2013 Mountain West Conference baseball tournament
- Teams: 6
- Format: Double-elimination
- Finals site: Pete Beiden Field; Fresno, CA;
- Champions: San Diego State (2nd title)
- Winning coach: Tony Gwynn (1st title)
- MVP: Tyler France (San Diego State)

= 2013 Mountain West Conference baseball tournament =

The 2013 Mountain West Conference baseball tournament took place from May 22 through 26. All six of the league's teams met in the double-elimination tournament held at California State University, Fresno's Pete Beiden Field. It was Fresno State's first year in the league after joining from the Western Athletic Conference. San Diego State won the tournament for the second time, earning the Mountain West Conference's automatic bid to the 2013 NCAA Division I baseball tournament.

==Format and seeding==
The conference's six teams were seeded based on winning percentage during the round robin regular season schedule. The top two seeds received a bye to the second round, with the top seed playing the lowest seeded team that won its first-round game, and the second seeded team playing the higher seeded first day winner.

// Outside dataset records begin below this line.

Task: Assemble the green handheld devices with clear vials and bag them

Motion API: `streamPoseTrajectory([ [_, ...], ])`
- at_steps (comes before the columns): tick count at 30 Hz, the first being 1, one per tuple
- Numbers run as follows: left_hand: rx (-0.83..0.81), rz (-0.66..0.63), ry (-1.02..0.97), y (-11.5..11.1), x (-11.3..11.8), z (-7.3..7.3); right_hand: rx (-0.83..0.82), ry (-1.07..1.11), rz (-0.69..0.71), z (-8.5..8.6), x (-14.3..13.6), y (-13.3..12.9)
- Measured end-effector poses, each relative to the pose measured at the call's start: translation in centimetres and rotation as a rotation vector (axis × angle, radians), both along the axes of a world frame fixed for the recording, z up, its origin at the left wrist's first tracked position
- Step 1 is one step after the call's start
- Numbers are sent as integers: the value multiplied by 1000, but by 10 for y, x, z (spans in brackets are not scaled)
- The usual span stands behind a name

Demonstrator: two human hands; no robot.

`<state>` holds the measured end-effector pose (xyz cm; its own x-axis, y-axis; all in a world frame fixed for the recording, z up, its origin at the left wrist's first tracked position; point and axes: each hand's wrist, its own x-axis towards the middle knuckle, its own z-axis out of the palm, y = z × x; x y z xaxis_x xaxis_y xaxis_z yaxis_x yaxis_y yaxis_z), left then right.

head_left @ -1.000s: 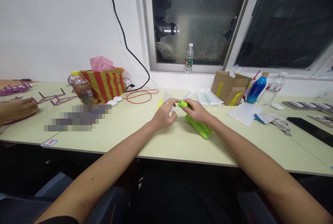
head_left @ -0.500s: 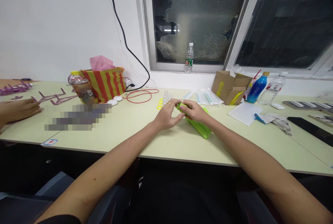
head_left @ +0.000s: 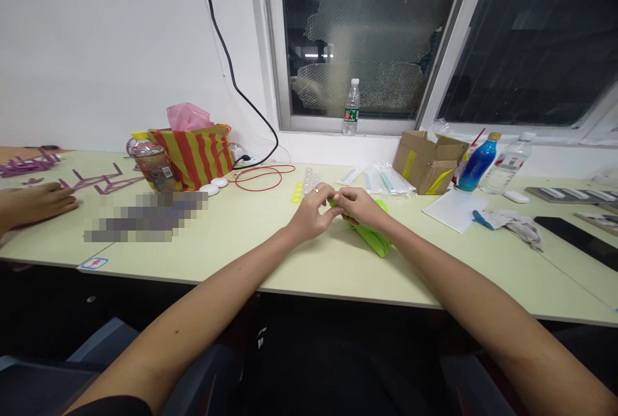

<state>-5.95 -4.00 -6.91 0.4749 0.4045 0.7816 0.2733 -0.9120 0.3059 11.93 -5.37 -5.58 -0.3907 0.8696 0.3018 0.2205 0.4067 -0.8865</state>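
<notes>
A bright green item [head_left: 374,240], long and soft-looking like folded cloth, lies slanted on the table. Its kind is hard to make out. My left hand [head_left: 311,213] bends its thumb and fingers round the item's upper left end. My right hand [head_left: 361,207] pinches that same end from the other side, and its fingertips meet those of the left. Only a sliver of green shows between the fingertips; the rest of that end is covered. Just beyond my left hand lie yellow rings [head_left: 297,192] and a clear plastic strip with round bumps [head_left: 311,179].
Wrapped packets [head_left: 386,180] and a cardboard box [head_left: 425,161] stand behind my hands. To the right are a white sheet [head_left: 454,211], a glove [head_left: 516,226] and bottles. A striped bag [head_left: 203,158] and drink bottle [head_left: 155,165] stand left, near another person's hand [head_left: 41,205].
My left thumb has closed in on my right fingertips, and less of the green end shows between them. The green item's lower part stays in about the same place.
</notes>
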Motion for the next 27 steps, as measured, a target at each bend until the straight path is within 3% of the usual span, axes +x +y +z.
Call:
streamPoseTrajectory([
  [9,37,57,-41,7,-3,-2,-29,74,123,2,-2,1],
  [18,128,13,11,5,-3,-5,20,28,-60,2,-3,-1],
  [27,75,30,-52,2,2,-3,25,36,-93,4,-5,-2],
])
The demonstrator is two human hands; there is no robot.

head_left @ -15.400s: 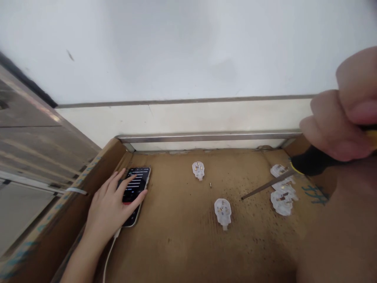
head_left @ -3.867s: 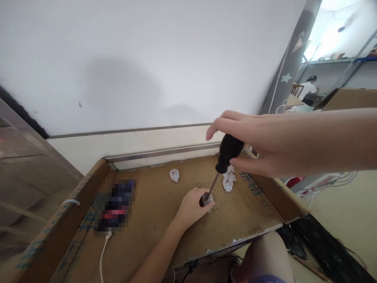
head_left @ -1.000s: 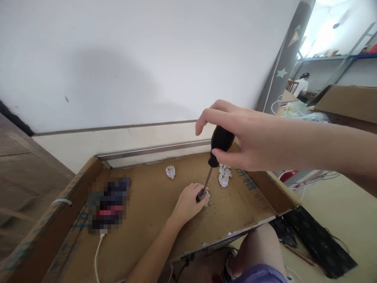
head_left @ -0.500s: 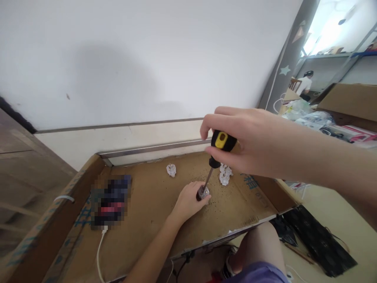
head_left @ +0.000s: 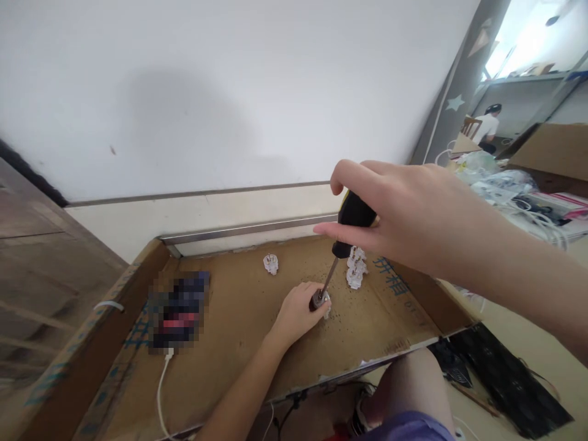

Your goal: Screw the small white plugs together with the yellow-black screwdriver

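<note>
My right hand (head_left: 390, 196) is wrapped round the black and yellow handle of a screwdriver (head_left: 356, 214), its thumb stretched along the near side. The shaft slants down to the left, its tip on a small part, dark on one side and clear on the other (head_left: 318, 299). My left hand (head_left: 298, 309) holds this part against the cardboard between thumb and fingers. One clear plug-like piece (head_left: 271, 264) lies behind my left hand. More clear pieces (head_left: 355, 272) sit together to the right, partly behind the screwdriver.
The cardboard tray (head_left: 229, 343) has raised sides and dark specks scattered near the part. A pixelated object (head_left: 179, 312) with a white cable (head_left: 160, 392) lies at the left. A white wall rises behind. Bags (head_left: 505, 184) and a seated person (head_left: 489, 125) are at the right.
The screwdriver handle has turned in my right hand, so its yellow patch no longer faces the camera. My right thumb has straightened. The whole view has shifted slightly.
</note>
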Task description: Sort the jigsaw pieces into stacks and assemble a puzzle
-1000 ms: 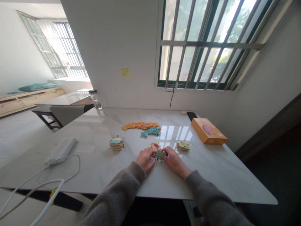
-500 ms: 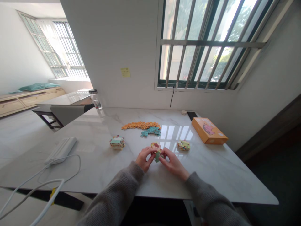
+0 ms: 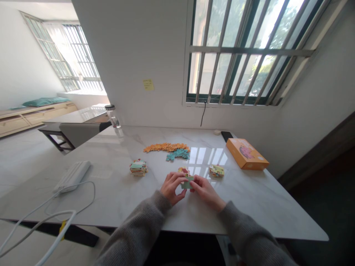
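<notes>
A green puzzle piece (image 3: 186, 183) is held between my two hands, just above the table's near middle. My right hand (image 3: 204, 190) pinches its right side, thumb on the face. My left hand (image 3: 172, 188) curls around the left side; its fingers touch the top edge and its thumb is by the lower corner. Directly behind, a pink, red and yellow puzzle piece (image 3: 183, 170) is partly hidden by the fingers. To the left stands a stack of puzzle pieces (image 3: 138, 168); a lower stack with a yellow-green top (image 3: 216, 170) sits to the right.
Farther back lie a row of orange pieces (image 3: 163, 147) and a teal heap (image 3: 179, 154). An orange box (image 3: 246, 153) is at the right, near a black phone (image 3: 226, 136). A bottle (image 3: 113, 116) stands back left. A white power strip (image 3: 72, 176) with cables lies left.
The green piece has turned from a slanted angle to nearly level, showing a broader face. My left thumb has moved lower, and the fingers of both hands have shifted slightly around it.
</notes>
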Demonstrator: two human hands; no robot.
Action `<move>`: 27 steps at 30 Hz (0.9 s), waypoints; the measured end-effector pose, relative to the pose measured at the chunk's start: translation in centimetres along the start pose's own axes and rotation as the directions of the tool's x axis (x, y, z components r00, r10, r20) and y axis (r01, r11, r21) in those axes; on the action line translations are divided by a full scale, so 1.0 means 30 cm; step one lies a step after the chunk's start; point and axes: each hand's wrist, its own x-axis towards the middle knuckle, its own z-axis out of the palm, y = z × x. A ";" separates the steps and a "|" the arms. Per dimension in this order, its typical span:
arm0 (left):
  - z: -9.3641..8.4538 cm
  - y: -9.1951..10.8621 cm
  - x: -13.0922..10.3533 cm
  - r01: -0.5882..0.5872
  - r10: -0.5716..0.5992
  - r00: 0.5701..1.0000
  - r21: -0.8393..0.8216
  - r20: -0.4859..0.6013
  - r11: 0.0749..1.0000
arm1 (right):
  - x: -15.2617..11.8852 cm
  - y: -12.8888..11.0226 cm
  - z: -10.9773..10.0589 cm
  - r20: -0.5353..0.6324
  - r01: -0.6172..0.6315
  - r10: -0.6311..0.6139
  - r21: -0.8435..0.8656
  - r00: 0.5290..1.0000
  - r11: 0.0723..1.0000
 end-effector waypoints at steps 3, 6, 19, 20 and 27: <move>-0.020 0.007 0.004 -0.038 0.037 0.999 0.090 0.010 0.995 | -0.005 -0.015 -0.002 -0.030 0.048 -0.049 -0.033 0.998 0.998; -0.052 0.002 0.001 -0.025 0.027 1.000 0.158 -0.010 0.987 | -0.011 -0.016 -0.010 -0.104 0.084 -0.090 -0.059 0.990 0.995; -0.492 -0.350 -0.048 0.292 -0.338 0.941 0.486 0.008 0.824 | -0.029 0.005 -0.004 -0.019 0.169 -0.201 -0.465 0.979 0.869; -0.511 -0.378 -0.057 0.311 -0.369 0.929 0.497 0.021 0.810 | -0.029 0.005 -0.004 -0.018 0.170 -0.202 -0.473 0.979 0.865; -0.535 -0.463 -0.099 0.349 -0.453 0.888 0.522 0.081 0.778 | -0.033 0.012 -0.004 -0.002 0.160 -0.186 -0.495 0.983 0.854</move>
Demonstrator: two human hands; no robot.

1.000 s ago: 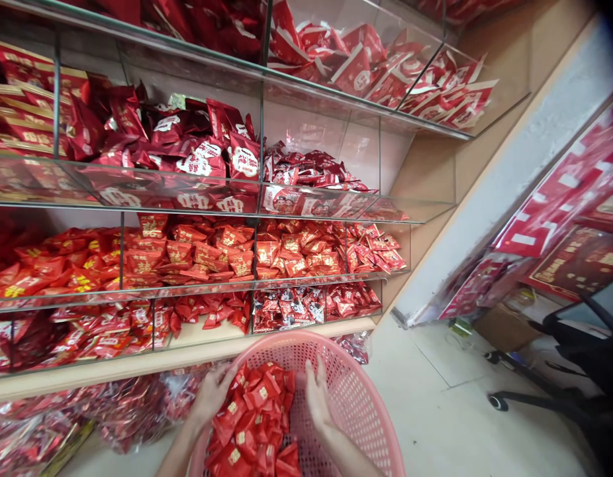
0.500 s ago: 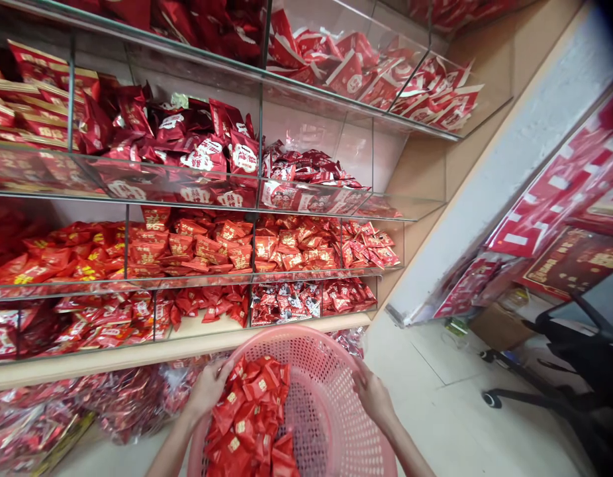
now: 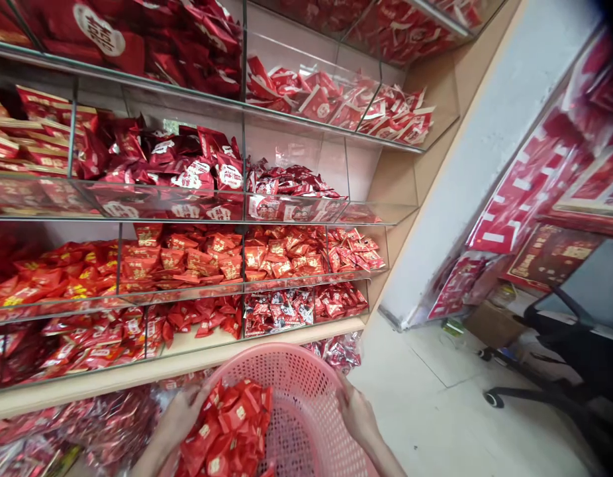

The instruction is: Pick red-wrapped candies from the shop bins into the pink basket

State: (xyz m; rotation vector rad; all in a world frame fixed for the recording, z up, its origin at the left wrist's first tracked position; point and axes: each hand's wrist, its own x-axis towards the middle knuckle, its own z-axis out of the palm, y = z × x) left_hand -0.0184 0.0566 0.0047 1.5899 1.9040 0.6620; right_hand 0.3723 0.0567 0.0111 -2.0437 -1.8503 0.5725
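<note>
A pink plastic basket [image 3: 314,377] with perforated walls fills the bottom middle of the view. My left hand [image 3: 181,412] is closed on its left rim and my right hand [image 3: 357,412] on its right rim, with the fingers partly hidden over the edge. Inside, heaped against the left wall, lie several red candy packets [image 3: 232,424] with small gold marks. The perforated floor of the basket shows to the right of the heap. The far rim is just in front of the lowest shelf edge [image 3: 187,358].
Glass-fronted shelves [image 3: 197,218] hold many red packets in compartments. Clear bags of packets [image 3: 102,424] lie below on the left, another bag [image 3: 342,350] behind the basket. Pale tiled floor [image 3: 435,424], a black wheeled chair [image 3: 559,358] and a cardboard box [image 3: 492,324] are at right.
The basket, held by both hands, sits a little lower and further left in view. The shelves' lower rows also appear shifted slightly left and down as the view has tilted.
</note>
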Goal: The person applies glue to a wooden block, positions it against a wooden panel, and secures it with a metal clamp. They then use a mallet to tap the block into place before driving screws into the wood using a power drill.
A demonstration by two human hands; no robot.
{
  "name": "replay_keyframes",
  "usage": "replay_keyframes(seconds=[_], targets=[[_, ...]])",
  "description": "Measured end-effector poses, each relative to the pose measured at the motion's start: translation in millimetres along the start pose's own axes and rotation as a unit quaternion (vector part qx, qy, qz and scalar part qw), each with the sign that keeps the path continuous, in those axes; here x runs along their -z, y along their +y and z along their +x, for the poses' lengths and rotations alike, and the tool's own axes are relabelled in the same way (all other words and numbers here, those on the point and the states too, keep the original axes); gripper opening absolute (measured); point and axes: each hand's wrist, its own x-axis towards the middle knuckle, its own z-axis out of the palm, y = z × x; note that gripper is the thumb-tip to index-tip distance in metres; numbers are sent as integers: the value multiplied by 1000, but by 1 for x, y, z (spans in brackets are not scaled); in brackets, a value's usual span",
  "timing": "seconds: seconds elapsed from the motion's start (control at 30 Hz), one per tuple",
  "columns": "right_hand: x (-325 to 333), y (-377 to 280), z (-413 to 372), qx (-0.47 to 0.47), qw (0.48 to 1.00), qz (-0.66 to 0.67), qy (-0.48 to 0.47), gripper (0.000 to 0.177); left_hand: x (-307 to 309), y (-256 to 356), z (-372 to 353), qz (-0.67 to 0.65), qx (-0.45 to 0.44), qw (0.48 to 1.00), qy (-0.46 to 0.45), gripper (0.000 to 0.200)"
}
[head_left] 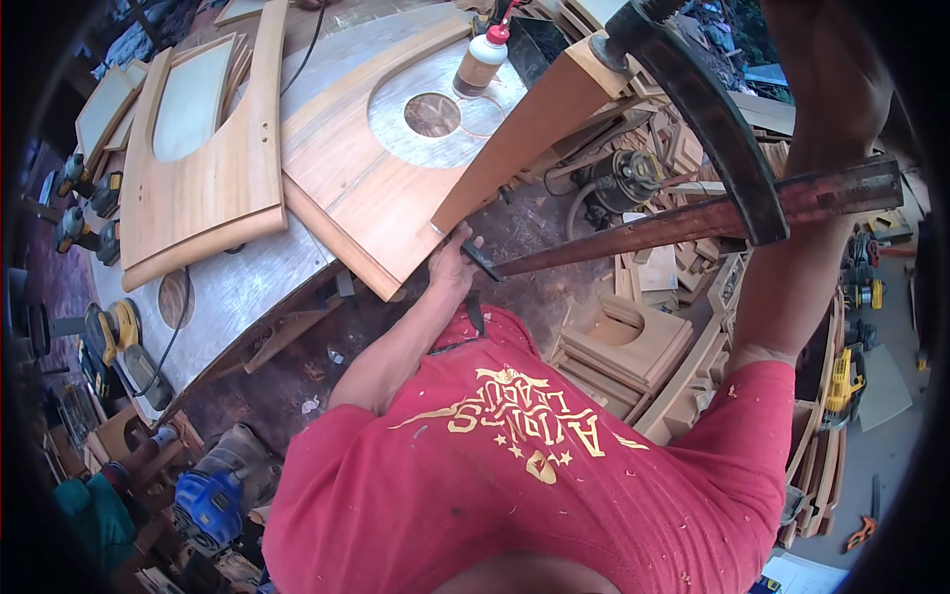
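Note:
My left hand point(452, 261) is closed around the lower jaw end of a long bar clamp point(633, 234), by the near corner of a curved wooden panel point(361, 188). A brown wooden board point(529, 139) stands on edge across that panel, its lower end just above my fingers. At the board's upper end sits the clamp's black sliding jaw point(708, 119) with its screw. My right arm point(816, 198) reaches up past the clamp bar. Its hand lies beyond the top edge of the view.
A red-capped glue bottle point(480, 64) stands on the worktable point(237, 297). Another cut-out panel point(213, 158), drills point(84, 213) and a sander point(124, 342) lie to the left. A blue-bodied machine point(213, 505), stacked wood frames point(623, 342) and a shop vacuum point(618, 178) stand around me.

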Motion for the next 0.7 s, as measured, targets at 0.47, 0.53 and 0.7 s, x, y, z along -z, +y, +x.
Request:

The losers of the first day's games played an elimination game in the double-elimination format.

| Team | W | L | Pct. | GB | Seed |
|---|---|---|---|---|---|
| New Mexico | 25 | 5 | .833 | – | 1 |
| UNLV | 18 | 12 | .600 | 7 | 2 |
| San Diego State | 15 | 15 | .500 | 10 | 3 |
| Fresno State | 14 | 16 | .467 | 11 | 4 |
| Nevada | 11 | 19 | .367 | 14 | 5 |
| Air Force | 7 | 23 | .233 | 18 | 6 |

==All-Tournament Team==
The following players were named to the All-Tournament Team.

| Name | School | Class |
|---|---|---|
| Greg Allen | San Diego State | Sophomore |
| Luke Campbell | New Mexico | Senior |
| Ryan Doran | San Diego State | Senior |
| Tyler France | San Diego State | Freshman |
| Mitch Garver | New Mexico | Senior |
| Seth Kline | Air Force | Junior |
| Tyler Linehan | Fresno State | Junior |
| D. J. Peterson | New Mexico | Junior |
| Michael RoBards | San Diego State | Sophomore |
| Philip Walby | San Diego State | Junior |
| Tim Zier | San Diego State | Junior |

===Most Valuable Player===
Tyler France was named Tournament Most Valuable Player. France was a freshman for San Diego State.

===Championship Winning Pitcher===

Philip Walby of San Diego State was the Starting and Winning Pitcher of two games, including the Championship Game vs. New Mexico.